Hoje, se fala muito de autismo só que a inclusão no meu ponto de vista como mãe e como profissional, é lindo, maravilhoso no papel, na teoria, mas na prática não funciona. Porque, hoje muitas escolas não tem os professores auxiliares que necessitam está ali presente para acompanhamento da criança, para evolução da criança, infelizmente, muitas escolas colocam estagiários, colocam cuidadores e não é para ser assim. É muito triste saber que a inclusão é maravilhosamente linda no papel e não funciona na prática.

Você vai pegar um ônibus, você sofre preconceito. Você está no táxi, sofre preconceito. Você precisa de uma van escola, você sofre preconceito. Você precisa de uma escola, sofre preconceito. No papel, para fazer caminhada, postagens muitas pessoas fazem, mas para aderir ao tratamento que a criança autista necessita não tem apoio, infelizmente.

Noticiantes: Em Guaxupé, você acredita que existem políticas públicas eficientes para acolher os autistas?

Claudinia: Eu voltei para a cidade tem um mês, trabalhei na época da pandemia, estava com estresse muito alto, então voltei para descansar. Eu acredito na instituição da Apae e coloco muitas fichas. É a única instituição que tem os profissionais adequados e que precisam, mas está com uma demanda muito alta para pouco profissional que tem, porque não tem profissional para trabalhar, não estão conseguindo encontrar.

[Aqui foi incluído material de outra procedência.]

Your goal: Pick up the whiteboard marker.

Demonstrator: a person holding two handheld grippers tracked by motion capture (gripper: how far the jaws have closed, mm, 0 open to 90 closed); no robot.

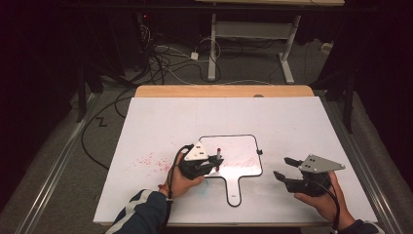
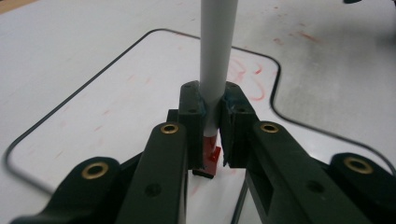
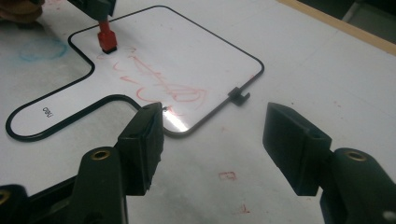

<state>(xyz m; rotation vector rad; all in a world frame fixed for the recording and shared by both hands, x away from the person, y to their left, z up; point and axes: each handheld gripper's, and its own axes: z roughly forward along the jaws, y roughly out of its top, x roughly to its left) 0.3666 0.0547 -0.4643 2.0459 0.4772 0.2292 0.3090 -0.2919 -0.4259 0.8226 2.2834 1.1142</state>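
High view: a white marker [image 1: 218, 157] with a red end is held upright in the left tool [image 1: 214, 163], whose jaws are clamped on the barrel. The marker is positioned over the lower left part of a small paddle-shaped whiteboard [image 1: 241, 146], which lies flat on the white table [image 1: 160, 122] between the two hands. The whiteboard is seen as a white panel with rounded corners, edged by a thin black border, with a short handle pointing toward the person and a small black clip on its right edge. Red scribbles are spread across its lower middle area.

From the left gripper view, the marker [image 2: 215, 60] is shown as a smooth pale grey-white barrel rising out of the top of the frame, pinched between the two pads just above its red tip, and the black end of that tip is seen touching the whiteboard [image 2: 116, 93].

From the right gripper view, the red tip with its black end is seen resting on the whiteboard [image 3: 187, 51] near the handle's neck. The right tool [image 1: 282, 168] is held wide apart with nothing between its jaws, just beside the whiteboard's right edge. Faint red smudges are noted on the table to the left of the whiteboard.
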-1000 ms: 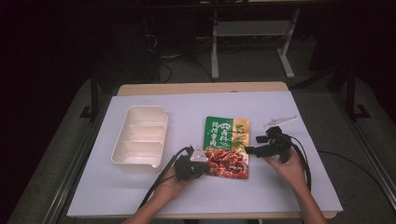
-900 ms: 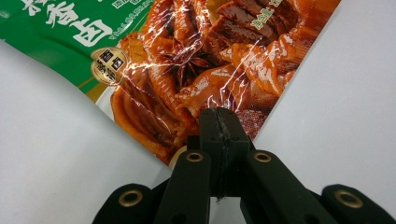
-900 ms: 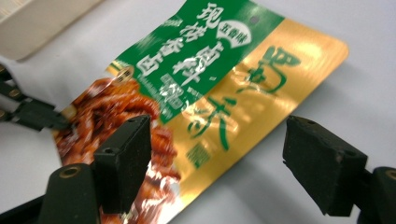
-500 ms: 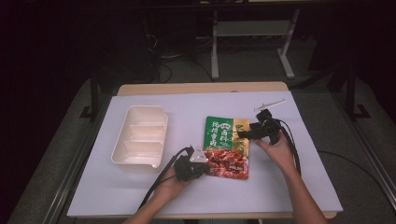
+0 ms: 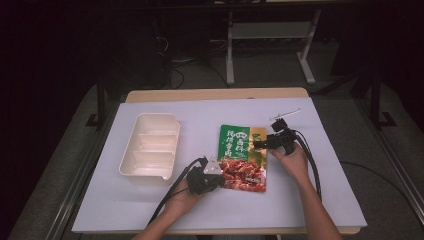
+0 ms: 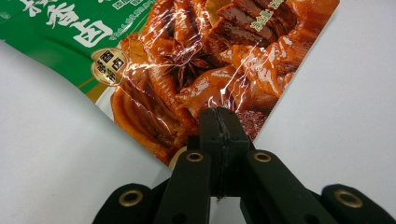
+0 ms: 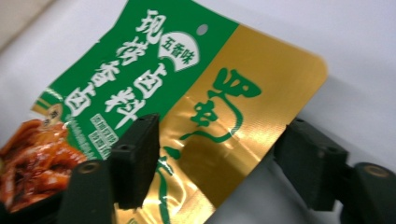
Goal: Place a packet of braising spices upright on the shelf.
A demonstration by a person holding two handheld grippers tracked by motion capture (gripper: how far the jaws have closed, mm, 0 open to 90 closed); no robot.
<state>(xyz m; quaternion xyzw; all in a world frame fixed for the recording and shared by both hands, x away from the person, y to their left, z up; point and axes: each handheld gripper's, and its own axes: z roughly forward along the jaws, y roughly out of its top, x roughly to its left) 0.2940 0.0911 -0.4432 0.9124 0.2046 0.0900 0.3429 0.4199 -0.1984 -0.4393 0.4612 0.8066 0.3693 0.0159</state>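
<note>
Left gripper (image 6: 219, 135): jaws fully closed on the near corner of the seasoning sachet (image 5: 242, 157), pinning it; judged to be an anchor so the pack cannot slide or twist while the other end is worked.
Right gripper (image 7: 215, 163): jaws wide but just been closing, straddling the gold side edge of the sachet, which lies between them; pads not yet pressing on the foil.
Purpose of hold: two grips at opposite ends suggest the pack is being readied for tearing open or lifting, judged only.
Sachet location: flat on the white worktop (image 5: 300, 205), right of centre, well apart from the tray.
Sachet appearance: glossy foil pouch; near end printed with braised meat and star anise in red-brown; far end green with white characters, beside a gold panel with green script; small hang hole at the far edge; film creased near the left grip.
Compartment tray (image 5: 150, 150): cream plastic, three sections, empty, left of the sachet; likely the destination.
</note>
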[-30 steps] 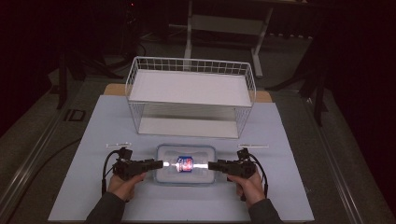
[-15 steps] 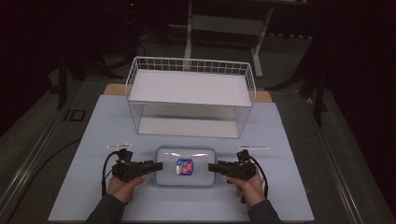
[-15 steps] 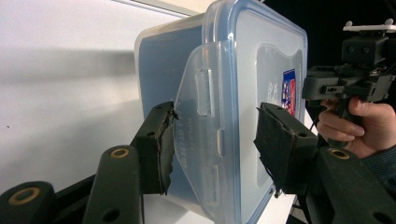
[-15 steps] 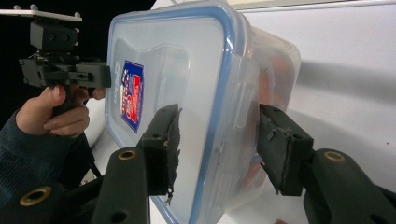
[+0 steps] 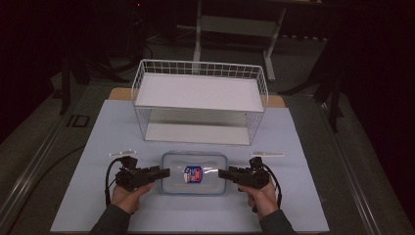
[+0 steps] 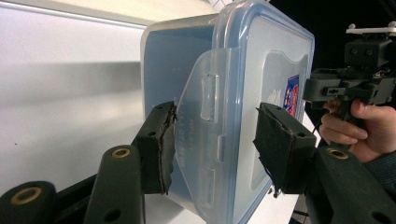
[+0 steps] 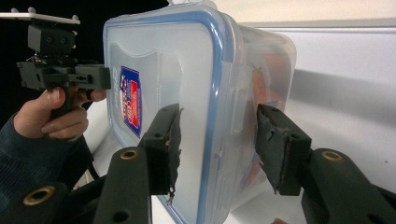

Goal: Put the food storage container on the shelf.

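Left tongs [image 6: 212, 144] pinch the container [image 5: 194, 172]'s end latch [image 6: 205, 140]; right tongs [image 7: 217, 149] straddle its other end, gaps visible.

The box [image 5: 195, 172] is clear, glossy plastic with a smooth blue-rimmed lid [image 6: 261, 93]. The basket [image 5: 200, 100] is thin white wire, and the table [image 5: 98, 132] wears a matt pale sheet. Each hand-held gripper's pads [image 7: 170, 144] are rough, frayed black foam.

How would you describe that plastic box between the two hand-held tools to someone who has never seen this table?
Start at the white wire basket at the back of the pale table mat. Just in front of it lies a clear, flat food box with rounded corners. Its blue-edged lid and red-and-blue sticker set it apart.
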Demonstrator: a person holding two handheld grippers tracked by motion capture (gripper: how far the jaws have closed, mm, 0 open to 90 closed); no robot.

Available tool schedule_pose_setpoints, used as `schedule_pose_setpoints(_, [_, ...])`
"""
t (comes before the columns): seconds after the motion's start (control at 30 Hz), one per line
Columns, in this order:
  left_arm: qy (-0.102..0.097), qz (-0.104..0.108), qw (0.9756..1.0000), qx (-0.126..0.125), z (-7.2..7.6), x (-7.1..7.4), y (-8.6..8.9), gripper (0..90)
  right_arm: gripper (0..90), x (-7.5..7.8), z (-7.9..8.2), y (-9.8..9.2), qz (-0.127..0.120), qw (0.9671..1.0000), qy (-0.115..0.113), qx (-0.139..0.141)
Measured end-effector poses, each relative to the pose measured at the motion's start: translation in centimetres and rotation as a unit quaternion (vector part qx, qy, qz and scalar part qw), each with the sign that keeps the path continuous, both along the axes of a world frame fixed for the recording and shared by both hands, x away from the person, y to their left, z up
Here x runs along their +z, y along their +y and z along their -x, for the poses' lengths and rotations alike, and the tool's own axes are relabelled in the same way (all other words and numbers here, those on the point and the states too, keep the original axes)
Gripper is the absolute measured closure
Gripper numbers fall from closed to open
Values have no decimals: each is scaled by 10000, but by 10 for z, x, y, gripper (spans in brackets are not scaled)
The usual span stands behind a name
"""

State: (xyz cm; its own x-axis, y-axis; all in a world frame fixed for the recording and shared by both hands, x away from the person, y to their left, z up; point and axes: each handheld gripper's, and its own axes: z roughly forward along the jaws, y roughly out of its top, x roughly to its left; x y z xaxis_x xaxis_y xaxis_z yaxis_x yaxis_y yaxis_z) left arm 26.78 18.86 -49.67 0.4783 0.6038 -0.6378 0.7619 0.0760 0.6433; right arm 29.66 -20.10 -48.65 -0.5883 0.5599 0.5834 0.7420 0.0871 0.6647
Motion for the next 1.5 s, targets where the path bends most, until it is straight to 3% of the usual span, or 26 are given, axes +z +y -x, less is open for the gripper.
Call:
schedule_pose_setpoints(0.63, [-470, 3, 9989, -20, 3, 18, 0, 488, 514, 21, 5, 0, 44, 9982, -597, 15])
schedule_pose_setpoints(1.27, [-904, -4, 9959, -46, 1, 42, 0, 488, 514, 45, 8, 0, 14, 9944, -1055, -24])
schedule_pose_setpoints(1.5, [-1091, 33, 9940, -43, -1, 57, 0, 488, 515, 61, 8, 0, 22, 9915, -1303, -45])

As crianças estão com necessidade de fonoaudiólogo e terapia ocupacional e a Apae está precisando desse apoio. Não tem na rede do SUS, psiquiatra infantil, não tem terapeuta ocupacional. Eu acredito muito no trabalho da Apae e eles precisam muito de apoio.

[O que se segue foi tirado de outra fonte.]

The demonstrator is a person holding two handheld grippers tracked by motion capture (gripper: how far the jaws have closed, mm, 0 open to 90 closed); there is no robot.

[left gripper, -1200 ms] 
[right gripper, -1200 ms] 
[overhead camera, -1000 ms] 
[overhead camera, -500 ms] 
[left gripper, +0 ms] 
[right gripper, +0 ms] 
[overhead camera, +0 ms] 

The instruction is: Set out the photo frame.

Noticiantes: Você enfrenta dificuldades na cidade para encontrar apoio, serviços públicos que seu filho necessita?

Claudineia: Realmente, a gente encontra dificuldades na cidade em relação a inclusão. Precisa de professor com especialização em inclusão e todas as crianças não tem. A minha filha precisa de uma professora adjunta com especialização em inclusão. É complicado porque não oferece isso para as crianças.

As crianças estão basicamente, no meu ponto de vista, elas estão colocadas para serem contadas apenas como números das escolas. E na saúde também, porque está faltando profissionais. Eu gostaria de estar fazendo um apelo para as autoridades para poder estar revendo isso, para essa inclusão tão linda do papel que ela realmente seja colocada em política pública, para estar dando suporte não só para criança, mas também para essas famílias, porque sobrecarrega muito. E a gente ouve de profissionais que tem mães que estão atrás de benefícios, que tem mães que não quer trabalhar, escola liga para mãe buscar filho mais cedo, locais onde a criança fica no contraturno ligam para buscar as crianças mais cedo, então que inclusão que é essa que não tem profissionais adequados onde os pais necessitam deixar as crianças e onde é o lugar de direito de a criança estar?

Noticiantes: O Noticiantes agradece sua participação e deixa o espaço aberto para as considerações finais.

Claudineia: Eu como mãe atípica faço um apelo. Que política pública seja voltada para a inclusão verdadeira, com olhar de empatia, de amor. Não adianta nada ter tanta postagem, as famílias que não tem dentro de casa, julgam as famílias que tem, sem ao menos tentar ajudar de alguma forma. Esse apelo meu é para os vereadores, os administradores terem essa visão e apoiar as únicas instituições que estão dispostas a fazer o trabalho de ajudar essas mães como a gente merece, como as nossas crianças merecem. Eu deixo o meu muito obrigado para o Jornal Noticiantes pelo convite. Tenho fé que um dia as nossas crianças serão inclusas, realmente, na sociedade com uma inclusão verdadeira.